Problem >> Using the listing below, extract each line that has the word "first" in it.

Exercise materials >>

'''

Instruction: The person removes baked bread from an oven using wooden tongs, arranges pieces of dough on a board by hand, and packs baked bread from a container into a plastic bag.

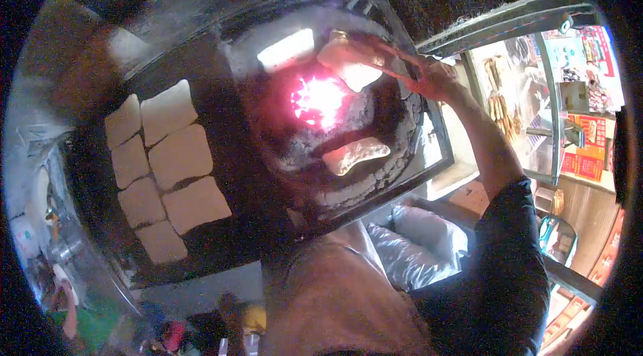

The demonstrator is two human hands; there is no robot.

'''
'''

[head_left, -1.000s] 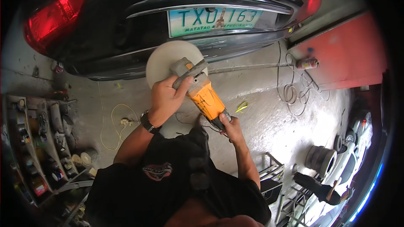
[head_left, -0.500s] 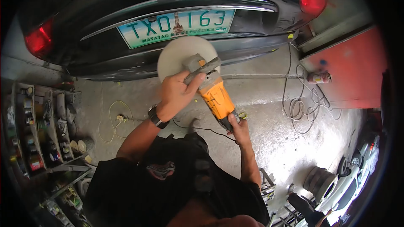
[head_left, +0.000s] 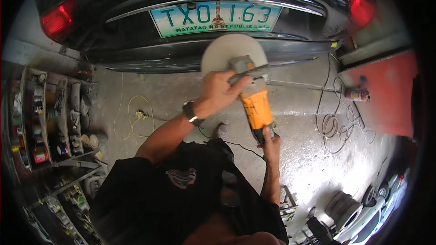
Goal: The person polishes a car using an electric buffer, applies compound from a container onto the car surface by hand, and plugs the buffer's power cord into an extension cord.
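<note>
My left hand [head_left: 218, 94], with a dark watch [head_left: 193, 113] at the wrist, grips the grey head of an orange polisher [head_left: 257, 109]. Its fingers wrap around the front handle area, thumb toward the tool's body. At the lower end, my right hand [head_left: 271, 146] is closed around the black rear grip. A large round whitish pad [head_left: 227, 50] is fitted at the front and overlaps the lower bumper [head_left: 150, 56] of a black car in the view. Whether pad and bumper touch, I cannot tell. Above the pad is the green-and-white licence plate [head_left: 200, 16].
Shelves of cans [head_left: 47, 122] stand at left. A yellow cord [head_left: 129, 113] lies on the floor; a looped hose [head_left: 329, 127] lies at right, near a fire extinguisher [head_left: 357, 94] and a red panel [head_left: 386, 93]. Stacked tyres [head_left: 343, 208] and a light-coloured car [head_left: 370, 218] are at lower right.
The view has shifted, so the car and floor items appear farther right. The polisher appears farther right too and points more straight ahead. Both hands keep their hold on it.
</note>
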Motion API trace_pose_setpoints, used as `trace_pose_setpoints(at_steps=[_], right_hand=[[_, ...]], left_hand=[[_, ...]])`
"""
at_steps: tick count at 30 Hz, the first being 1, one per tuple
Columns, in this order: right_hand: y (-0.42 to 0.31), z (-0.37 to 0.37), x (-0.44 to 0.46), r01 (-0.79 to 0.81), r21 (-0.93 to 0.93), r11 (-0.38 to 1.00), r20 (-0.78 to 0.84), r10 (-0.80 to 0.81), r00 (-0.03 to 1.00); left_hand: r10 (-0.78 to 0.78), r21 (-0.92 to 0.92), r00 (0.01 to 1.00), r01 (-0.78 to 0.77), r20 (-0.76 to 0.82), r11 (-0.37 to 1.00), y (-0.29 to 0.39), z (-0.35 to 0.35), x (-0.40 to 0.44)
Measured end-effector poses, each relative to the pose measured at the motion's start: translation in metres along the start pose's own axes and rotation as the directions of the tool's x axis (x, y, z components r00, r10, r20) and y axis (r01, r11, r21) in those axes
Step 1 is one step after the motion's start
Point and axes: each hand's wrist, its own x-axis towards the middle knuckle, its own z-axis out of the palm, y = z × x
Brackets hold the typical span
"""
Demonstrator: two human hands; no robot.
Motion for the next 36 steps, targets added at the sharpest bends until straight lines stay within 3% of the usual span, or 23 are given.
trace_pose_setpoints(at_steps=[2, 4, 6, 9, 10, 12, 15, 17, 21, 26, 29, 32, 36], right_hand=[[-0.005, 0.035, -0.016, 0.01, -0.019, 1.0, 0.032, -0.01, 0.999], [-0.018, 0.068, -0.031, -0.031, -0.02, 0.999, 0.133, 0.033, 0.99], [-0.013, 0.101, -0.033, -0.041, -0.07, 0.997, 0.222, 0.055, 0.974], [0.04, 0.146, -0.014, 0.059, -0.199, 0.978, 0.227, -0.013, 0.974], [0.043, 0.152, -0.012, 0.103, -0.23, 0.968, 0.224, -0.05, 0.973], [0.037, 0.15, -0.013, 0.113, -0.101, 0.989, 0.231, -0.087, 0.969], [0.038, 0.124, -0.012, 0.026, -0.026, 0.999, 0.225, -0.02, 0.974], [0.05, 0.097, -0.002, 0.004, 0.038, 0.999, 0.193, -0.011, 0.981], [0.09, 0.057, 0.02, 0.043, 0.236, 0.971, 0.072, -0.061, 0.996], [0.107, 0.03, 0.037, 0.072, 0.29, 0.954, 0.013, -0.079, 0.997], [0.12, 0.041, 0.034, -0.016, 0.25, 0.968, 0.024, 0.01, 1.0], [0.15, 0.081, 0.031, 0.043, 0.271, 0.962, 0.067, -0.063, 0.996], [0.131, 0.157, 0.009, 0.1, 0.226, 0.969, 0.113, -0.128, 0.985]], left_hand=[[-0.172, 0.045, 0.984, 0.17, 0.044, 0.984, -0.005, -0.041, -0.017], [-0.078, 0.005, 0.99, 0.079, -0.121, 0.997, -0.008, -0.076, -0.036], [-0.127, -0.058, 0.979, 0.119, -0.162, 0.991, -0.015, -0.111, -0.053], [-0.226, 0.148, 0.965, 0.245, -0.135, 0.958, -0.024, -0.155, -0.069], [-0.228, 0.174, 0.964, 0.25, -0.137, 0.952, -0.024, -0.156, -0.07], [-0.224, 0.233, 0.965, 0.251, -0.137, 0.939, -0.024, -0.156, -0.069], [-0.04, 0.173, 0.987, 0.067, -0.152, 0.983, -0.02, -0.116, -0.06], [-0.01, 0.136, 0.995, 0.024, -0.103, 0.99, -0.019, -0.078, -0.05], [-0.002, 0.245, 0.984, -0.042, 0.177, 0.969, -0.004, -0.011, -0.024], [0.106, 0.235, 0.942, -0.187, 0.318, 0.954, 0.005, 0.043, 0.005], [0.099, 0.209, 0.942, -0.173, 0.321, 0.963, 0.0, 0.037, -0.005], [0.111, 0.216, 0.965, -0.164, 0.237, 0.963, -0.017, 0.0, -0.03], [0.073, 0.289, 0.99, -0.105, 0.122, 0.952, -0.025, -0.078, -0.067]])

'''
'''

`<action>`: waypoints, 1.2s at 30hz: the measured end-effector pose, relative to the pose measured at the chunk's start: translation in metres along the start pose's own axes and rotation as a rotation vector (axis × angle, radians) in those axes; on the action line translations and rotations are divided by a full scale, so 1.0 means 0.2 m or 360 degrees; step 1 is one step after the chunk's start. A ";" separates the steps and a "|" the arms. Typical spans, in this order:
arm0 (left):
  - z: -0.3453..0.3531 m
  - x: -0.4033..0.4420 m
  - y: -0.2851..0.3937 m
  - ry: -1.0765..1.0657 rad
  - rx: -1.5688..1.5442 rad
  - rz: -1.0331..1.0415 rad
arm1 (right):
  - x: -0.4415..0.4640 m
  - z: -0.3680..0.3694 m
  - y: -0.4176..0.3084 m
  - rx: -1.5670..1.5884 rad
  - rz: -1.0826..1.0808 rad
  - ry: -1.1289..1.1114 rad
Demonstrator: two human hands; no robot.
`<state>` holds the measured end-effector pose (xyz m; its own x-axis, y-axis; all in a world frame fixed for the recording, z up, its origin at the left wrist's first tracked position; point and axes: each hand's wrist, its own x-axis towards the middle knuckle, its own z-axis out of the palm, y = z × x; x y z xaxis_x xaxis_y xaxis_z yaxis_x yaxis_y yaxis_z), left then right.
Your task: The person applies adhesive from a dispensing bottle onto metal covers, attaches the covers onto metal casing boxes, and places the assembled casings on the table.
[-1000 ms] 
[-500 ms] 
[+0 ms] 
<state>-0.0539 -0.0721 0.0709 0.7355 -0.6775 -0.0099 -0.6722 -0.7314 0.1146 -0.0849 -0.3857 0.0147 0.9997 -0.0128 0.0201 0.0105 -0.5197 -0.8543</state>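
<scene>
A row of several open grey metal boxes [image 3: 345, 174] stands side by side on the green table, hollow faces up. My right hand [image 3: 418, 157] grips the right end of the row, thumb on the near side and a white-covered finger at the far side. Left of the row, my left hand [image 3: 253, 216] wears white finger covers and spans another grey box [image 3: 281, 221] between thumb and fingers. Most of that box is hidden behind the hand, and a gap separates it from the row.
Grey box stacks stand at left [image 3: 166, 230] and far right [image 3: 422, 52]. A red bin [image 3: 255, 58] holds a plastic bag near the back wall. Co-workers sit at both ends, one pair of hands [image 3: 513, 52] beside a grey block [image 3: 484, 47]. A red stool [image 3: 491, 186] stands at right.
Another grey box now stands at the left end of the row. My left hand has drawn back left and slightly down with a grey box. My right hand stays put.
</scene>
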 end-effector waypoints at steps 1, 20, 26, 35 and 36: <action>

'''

Finished exercise >>
at_steps: tick count at 30 Hz, the first being 1, one per tuple
`<state>` holds the measured end-effector pose (xyz m; its own x-axis, y-axis; all in a world frame fixed for the recording, z up, its origin at the left wrist's first tracked position; point and axes: each hand's wrist, its own x-axis towards the middle knuckle, its own z-axis out of the palm, y = z × x; x y z xaxis_x xaxis_y xaxis_z yaxis_x yaxis_y yaxis_z), left then right.

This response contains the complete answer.